DIRECTIONS FOR THIS TASK – Transcribe the data below verbatim from the line with "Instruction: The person" to the line with "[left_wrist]". Include both of those lines.

SUPPLIED MATERIAL –
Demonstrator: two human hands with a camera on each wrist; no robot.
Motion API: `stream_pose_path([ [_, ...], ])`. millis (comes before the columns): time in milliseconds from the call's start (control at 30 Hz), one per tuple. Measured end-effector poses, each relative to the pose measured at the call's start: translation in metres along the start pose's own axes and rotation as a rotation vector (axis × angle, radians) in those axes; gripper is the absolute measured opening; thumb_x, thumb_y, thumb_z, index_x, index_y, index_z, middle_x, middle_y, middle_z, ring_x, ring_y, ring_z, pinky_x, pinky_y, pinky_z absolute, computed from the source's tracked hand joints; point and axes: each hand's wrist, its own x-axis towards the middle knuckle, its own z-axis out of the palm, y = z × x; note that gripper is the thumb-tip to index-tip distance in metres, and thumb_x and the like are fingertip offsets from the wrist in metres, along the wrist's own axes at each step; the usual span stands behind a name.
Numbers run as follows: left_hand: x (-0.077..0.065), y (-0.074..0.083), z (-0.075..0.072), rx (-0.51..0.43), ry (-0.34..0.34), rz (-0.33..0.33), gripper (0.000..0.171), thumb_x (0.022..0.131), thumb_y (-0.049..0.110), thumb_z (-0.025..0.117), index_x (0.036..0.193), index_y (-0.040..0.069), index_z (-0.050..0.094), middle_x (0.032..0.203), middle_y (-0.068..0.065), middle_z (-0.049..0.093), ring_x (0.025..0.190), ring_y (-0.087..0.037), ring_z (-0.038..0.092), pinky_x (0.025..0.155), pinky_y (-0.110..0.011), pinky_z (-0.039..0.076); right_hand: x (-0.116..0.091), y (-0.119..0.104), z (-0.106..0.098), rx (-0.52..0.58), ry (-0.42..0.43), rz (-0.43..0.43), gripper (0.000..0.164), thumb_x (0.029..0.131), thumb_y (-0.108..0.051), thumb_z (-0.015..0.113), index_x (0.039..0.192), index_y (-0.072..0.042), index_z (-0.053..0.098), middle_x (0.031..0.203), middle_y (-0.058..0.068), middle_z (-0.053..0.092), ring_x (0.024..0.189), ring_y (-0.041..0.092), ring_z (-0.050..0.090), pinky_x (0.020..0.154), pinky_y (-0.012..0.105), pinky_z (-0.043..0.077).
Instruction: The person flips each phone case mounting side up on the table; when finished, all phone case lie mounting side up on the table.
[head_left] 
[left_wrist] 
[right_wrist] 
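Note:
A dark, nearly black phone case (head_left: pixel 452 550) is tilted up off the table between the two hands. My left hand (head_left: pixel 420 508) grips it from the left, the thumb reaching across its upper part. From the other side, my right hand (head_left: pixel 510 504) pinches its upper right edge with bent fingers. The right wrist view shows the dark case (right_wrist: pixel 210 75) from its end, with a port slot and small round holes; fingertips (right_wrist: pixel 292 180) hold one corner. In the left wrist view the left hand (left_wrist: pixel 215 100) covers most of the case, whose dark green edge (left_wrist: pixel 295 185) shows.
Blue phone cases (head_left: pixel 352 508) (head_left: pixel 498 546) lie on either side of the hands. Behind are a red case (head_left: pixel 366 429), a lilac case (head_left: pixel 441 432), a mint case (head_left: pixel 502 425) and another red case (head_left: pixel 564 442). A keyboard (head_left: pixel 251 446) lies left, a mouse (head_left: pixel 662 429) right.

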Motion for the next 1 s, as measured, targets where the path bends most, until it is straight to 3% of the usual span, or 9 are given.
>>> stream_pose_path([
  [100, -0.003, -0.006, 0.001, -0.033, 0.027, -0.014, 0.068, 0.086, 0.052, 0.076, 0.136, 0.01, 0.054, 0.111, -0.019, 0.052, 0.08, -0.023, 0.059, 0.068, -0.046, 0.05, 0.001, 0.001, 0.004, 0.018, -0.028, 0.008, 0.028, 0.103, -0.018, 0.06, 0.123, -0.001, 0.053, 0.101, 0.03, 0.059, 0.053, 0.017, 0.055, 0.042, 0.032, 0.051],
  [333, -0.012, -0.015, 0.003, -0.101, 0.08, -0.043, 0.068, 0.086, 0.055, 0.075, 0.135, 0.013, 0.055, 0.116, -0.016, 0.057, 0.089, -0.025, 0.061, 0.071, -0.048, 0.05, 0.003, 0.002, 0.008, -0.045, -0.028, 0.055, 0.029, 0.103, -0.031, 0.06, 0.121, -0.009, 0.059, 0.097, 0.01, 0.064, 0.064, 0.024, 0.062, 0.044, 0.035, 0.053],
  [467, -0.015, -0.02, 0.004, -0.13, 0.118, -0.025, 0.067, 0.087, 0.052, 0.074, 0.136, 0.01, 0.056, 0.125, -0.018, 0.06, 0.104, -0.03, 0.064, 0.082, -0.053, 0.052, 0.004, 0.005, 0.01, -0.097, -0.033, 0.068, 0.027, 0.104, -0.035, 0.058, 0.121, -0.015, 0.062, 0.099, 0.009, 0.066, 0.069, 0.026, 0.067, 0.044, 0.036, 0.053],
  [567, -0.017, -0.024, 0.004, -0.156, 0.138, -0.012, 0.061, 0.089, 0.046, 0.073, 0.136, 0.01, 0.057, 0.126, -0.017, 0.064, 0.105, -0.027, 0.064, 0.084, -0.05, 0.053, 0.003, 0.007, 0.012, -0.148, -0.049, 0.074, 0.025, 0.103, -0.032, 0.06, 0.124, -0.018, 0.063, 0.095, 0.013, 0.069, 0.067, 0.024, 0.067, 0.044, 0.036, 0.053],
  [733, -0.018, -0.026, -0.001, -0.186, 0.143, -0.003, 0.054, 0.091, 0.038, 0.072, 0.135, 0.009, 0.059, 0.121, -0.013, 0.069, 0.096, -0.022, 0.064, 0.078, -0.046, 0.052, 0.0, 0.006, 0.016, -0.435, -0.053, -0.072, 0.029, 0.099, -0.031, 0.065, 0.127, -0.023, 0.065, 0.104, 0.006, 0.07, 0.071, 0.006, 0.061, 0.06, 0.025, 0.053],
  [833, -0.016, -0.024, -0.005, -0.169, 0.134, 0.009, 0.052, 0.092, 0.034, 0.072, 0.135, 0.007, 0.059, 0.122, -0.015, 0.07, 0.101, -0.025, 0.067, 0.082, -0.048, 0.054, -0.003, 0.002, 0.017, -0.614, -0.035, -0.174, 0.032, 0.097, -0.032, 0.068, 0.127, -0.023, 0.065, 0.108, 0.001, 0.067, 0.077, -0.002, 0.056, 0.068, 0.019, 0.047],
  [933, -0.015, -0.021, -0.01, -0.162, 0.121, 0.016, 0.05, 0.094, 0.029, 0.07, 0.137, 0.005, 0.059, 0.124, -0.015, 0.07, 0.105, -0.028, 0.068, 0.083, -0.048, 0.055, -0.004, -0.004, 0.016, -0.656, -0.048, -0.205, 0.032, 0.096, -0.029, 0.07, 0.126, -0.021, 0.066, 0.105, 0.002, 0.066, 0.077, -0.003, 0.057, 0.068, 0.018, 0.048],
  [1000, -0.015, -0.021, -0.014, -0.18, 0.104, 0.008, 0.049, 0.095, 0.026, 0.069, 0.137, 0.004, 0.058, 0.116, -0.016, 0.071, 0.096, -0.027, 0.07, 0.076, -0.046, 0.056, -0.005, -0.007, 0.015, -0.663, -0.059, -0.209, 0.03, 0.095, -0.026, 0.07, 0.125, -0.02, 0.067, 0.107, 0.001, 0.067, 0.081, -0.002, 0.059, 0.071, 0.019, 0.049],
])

WRITTEN RESPONSE –
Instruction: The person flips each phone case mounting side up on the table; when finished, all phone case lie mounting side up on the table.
[head_left] 
[left_wrist] 

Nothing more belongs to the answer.